* Action item
After locating the line that contains "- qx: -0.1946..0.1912", restate it and each later line word for word through the end of the records.

--- Stored data Enclosed Below ---

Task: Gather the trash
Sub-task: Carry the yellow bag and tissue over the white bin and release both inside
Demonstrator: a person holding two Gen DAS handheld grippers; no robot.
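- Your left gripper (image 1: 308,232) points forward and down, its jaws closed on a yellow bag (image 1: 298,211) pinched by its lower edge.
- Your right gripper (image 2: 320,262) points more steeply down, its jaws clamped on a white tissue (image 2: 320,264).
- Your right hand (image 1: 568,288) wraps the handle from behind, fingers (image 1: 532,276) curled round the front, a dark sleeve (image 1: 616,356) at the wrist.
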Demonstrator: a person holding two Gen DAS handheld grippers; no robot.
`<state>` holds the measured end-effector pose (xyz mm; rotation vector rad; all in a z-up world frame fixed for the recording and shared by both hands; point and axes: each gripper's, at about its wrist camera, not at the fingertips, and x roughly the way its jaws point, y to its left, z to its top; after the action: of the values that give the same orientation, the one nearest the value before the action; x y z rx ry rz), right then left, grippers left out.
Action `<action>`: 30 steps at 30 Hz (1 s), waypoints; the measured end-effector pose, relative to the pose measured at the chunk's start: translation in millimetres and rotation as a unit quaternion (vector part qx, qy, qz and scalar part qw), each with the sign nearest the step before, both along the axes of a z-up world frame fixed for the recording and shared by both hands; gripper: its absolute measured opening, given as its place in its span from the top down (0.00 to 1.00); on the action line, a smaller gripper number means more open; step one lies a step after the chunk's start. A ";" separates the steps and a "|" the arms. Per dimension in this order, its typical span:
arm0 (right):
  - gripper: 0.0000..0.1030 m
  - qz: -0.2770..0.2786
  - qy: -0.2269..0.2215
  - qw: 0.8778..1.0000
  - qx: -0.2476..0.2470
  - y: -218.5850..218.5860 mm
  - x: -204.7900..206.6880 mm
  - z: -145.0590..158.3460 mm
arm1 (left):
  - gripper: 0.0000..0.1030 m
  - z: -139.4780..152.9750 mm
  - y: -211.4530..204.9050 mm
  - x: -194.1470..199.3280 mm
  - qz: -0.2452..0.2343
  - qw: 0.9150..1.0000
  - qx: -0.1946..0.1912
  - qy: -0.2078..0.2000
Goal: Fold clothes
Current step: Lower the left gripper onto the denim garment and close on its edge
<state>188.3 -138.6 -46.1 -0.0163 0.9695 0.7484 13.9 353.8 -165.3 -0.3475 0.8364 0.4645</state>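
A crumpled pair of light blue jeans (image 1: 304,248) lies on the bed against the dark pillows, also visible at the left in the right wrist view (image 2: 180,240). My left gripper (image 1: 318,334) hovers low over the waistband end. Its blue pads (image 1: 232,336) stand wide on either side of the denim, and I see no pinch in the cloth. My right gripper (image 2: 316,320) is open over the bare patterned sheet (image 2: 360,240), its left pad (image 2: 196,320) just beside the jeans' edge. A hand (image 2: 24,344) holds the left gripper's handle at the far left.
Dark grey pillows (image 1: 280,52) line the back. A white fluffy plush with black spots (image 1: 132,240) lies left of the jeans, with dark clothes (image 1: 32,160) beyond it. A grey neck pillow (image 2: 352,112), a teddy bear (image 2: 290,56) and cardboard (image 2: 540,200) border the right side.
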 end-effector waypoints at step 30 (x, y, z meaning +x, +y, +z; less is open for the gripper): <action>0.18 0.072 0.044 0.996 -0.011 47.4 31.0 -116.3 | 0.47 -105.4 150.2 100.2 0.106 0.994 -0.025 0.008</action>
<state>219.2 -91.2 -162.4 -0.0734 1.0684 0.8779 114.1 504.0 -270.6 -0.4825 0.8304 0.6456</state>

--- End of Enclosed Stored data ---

* Output below
  - qx: -0.1946..0.1912
  - qy: -0.2078..0.2000
Goal: Fold clothes
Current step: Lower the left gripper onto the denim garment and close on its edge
<state>188.3 -138.6 -46.1 -0.0163 0.9695 0.7484 13.9 353.8 -165.3 -0.3475 0.8364 0.4645</state>
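A crumpled pair of light blue jeans (image 1: 304,248) lies on the bed against the dark pillows, also visible at the left in the right wrist view (image 2: 180,240). My left gripper (image 1: 318,334) hovers low over the waistband end. Its blue pads (image 1: 232,336) stand wide on either side of the denim, and I see no pinch in the cloth. My right gripper (image 2: 316,320) is open over the bare patterned sheet (image 2: 360,240), its left pad (image 2: 196,320) just beside the jeans' edge. A hand (image 2: 24,344) holds the left gripper's handle at the far left.
Dark grey pillows (image 1: 280,52) line the back. A white fluffy plush with black spots (image 1: 132,240) lies left of the jeans, with dark clothes (image 1: 32,160) beyond it. A grey neck pillow (image 2: 352,112), a teddy bear (image 2: 290,56) and cardboard (image 2: 540,200) border the right side.
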 end-effector waypoints at step 30 (x, y, z meaning +x, +y, +z; less is open for the gripper): <action>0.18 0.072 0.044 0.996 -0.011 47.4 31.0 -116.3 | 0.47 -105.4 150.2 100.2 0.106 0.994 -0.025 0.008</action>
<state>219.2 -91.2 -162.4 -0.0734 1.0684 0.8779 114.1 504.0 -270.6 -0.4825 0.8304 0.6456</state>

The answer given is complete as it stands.